There is little to convince clubs that he would be worth the $US200 million PSG is asking for him. Barcelona, Neymar’s former club, ruled out a trade after failing to raise the funds to bring him back to Camp Nou.
And the La Liga president, Javier Tebas, has said he would rather not have the troublesome Brazilian return to La Liga anyway.
“I’d prefer that Neymar didn’t return to Barça,” Tebas said last month, adding that “his behaviour isn’t good for the competition.”
Even Manchester United turned down the chance to sign Neymar on a temporary basis – a loan deal.
But Neymar’s not alone
Bale is also turning into an outcast, unwanted at his current club, Real Madrid, with few, if any, buyers on the horizon.
The Welshman’s injury record at Real Madrid has been horrendous. He has been limited to just 79 La Liga starts in the past four seasons, having suffered multiple knocks; the worst – an ankle problem – sidelined him for 17 matches in the 2016-17 season.
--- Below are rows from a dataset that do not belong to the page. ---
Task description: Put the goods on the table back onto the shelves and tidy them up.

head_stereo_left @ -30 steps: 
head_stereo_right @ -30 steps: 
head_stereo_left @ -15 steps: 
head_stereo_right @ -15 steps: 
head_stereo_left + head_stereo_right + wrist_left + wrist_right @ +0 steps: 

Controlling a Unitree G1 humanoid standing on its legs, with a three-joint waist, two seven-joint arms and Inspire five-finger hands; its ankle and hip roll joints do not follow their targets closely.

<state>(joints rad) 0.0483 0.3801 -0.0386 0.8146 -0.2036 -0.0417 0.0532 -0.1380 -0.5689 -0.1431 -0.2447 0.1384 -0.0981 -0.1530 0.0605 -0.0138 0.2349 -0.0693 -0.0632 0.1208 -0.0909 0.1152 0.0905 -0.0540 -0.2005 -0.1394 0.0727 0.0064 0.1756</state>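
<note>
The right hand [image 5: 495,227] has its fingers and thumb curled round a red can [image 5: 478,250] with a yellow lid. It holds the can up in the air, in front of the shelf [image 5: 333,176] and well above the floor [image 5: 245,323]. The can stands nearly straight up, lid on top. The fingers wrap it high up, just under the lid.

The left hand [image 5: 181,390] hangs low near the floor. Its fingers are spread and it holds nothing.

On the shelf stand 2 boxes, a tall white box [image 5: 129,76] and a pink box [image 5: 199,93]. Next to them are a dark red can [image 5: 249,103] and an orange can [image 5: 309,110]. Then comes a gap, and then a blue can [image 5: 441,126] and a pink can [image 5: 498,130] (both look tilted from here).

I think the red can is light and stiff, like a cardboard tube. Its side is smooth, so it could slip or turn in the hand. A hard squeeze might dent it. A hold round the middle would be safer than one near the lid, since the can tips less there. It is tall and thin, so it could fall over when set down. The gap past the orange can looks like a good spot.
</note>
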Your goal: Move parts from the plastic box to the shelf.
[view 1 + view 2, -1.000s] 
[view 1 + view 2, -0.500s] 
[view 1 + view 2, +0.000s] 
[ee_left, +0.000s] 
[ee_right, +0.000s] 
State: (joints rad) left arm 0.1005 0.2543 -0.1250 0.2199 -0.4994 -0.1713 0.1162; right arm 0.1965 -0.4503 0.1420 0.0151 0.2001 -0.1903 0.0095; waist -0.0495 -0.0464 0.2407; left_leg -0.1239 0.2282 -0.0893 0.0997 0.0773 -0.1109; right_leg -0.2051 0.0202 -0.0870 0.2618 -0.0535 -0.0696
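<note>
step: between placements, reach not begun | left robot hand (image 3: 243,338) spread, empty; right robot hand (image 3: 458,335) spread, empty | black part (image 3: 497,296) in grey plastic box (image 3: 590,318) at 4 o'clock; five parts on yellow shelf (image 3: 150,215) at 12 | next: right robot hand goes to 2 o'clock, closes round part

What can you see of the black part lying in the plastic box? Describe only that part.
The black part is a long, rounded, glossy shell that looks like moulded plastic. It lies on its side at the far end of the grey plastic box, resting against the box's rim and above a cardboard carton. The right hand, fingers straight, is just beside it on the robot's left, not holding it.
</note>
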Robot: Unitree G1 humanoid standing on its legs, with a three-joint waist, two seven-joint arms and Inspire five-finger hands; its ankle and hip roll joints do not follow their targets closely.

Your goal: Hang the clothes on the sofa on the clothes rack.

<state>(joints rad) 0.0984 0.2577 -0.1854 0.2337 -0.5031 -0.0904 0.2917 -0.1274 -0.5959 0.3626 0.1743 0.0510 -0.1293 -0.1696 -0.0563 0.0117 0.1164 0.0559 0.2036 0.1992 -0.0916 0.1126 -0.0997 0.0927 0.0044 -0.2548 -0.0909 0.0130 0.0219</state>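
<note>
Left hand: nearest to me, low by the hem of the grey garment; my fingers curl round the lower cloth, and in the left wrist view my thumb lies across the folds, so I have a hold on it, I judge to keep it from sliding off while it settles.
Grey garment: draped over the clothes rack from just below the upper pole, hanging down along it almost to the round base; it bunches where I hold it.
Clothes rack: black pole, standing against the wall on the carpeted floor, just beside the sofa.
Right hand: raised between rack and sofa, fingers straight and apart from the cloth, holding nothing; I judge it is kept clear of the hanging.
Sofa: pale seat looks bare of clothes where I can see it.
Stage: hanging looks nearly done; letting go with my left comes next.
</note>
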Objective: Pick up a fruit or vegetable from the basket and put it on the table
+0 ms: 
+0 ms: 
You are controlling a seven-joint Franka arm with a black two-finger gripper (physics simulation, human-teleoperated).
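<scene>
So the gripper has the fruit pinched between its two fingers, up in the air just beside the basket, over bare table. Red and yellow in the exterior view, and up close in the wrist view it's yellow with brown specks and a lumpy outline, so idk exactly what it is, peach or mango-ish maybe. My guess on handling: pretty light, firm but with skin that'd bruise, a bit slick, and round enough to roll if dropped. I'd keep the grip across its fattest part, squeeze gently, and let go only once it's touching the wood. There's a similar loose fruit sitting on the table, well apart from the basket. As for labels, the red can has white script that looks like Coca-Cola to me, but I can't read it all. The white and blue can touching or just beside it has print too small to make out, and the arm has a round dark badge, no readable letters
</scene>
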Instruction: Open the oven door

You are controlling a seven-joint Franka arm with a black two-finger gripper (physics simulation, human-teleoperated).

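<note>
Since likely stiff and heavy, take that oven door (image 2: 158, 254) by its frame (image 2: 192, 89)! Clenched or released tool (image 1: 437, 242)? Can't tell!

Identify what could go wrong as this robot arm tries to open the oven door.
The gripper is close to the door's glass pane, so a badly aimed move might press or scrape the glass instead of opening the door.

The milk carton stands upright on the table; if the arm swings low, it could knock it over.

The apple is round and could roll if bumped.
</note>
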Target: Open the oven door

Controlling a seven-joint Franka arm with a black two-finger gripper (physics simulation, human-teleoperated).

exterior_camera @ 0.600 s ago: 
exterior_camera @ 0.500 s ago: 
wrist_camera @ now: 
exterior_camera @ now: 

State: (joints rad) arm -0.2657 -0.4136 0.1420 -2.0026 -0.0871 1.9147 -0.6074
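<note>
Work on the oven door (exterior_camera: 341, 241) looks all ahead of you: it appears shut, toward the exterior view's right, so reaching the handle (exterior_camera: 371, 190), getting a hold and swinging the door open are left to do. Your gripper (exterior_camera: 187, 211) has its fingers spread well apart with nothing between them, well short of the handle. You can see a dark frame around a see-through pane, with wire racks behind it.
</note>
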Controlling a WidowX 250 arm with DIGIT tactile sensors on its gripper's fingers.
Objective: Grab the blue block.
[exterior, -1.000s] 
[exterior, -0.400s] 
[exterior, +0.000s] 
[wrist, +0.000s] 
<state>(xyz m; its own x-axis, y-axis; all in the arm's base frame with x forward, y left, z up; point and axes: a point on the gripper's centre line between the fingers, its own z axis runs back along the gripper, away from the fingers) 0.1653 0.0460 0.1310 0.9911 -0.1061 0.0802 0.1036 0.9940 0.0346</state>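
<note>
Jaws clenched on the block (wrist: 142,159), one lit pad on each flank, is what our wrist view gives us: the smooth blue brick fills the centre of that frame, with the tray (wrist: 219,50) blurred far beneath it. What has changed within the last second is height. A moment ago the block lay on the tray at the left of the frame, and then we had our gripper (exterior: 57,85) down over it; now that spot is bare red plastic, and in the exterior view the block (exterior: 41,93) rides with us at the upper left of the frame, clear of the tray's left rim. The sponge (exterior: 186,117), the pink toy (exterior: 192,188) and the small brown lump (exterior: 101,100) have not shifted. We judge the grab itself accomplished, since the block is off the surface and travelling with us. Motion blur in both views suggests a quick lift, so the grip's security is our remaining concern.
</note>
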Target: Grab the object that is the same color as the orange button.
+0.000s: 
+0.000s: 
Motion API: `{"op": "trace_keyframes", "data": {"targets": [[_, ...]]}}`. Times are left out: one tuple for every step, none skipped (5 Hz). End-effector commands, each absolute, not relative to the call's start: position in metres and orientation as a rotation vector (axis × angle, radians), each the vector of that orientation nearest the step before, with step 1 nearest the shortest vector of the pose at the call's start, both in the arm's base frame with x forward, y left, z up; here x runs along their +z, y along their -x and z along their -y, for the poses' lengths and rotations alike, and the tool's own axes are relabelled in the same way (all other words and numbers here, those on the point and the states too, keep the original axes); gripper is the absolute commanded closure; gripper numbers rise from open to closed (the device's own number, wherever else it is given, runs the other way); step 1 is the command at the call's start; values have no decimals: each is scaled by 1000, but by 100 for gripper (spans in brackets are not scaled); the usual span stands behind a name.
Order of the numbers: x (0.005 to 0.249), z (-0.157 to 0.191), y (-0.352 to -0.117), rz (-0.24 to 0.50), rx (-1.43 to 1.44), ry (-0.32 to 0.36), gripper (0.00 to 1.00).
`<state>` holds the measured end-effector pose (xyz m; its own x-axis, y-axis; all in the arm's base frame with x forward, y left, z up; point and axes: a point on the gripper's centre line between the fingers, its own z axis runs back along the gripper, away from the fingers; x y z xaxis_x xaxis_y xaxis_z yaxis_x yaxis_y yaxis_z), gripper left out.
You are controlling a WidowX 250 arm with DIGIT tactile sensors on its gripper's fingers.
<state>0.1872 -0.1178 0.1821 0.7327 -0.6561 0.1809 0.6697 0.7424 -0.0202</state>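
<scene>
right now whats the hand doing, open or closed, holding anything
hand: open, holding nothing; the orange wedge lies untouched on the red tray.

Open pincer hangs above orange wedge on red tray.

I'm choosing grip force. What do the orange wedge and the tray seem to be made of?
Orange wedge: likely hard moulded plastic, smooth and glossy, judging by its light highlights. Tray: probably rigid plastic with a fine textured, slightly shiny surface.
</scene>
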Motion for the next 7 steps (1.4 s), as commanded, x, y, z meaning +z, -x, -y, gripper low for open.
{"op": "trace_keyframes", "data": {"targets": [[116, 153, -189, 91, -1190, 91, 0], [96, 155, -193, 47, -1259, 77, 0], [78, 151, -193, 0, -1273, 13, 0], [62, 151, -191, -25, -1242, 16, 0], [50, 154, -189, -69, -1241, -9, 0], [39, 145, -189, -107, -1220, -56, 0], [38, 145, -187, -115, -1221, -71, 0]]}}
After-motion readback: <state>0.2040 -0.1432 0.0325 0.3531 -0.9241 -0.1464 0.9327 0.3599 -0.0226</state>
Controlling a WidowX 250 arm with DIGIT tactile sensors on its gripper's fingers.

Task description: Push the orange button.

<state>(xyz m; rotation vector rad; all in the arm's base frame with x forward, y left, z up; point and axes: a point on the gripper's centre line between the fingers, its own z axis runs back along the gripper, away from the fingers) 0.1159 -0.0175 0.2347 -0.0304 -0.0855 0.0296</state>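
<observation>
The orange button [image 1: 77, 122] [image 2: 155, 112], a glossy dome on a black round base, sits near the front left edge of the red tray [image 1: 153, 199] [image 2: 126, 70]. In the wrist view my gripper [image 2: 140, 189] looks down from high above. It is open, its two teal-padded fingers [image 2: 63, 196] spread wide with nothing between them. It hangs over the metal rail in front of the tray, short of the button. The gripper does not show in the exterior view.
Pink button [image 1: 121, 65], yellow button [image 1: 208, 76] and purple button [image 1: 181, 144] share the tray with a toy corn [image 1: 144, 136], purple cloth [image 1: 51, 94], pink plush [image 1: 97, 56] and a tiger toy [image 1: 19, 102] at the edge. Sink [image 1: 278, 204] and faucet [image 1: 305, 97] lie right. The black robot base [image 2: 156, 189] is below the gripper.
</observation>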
In total, he’s missed more than 70 matches for Madrid because of injuries since joining from Tottenham Hotspur in 2013. That’s almost two league campaigns.
Real Madrid’s manager, Zinedine Zidane, has made it clear that he is unwanted, telling reporters earlier in the summer that “the club is arranging his exit.”
But there are also few clubs willing to take a risk on an injury-prone 30-year-old with an $US89 million price tag and wage expectations that could mirror the $US425,000 per week he pockets in Madrid.
Bale seemed close to a way out of Madrid late last month as Jiangsu Suning was said to be ready to pay the Wales star an incredible $US1.2 million per week to lure him to the Chinese Super League.
But Real Madrid’s president, Florentino Perez, pulled the plug at the last minute, meaning Bale’s likely to spend the season warming the benches at the Santiago Bernabéu yet again.
What this means
Clubs around Europe are deciding that even some of the top and best-known players in the world are not worth the exorbitant fees quoted.
After decades of escalating and inflationary transfer-fee expenditure, we have finally reached a ceiling.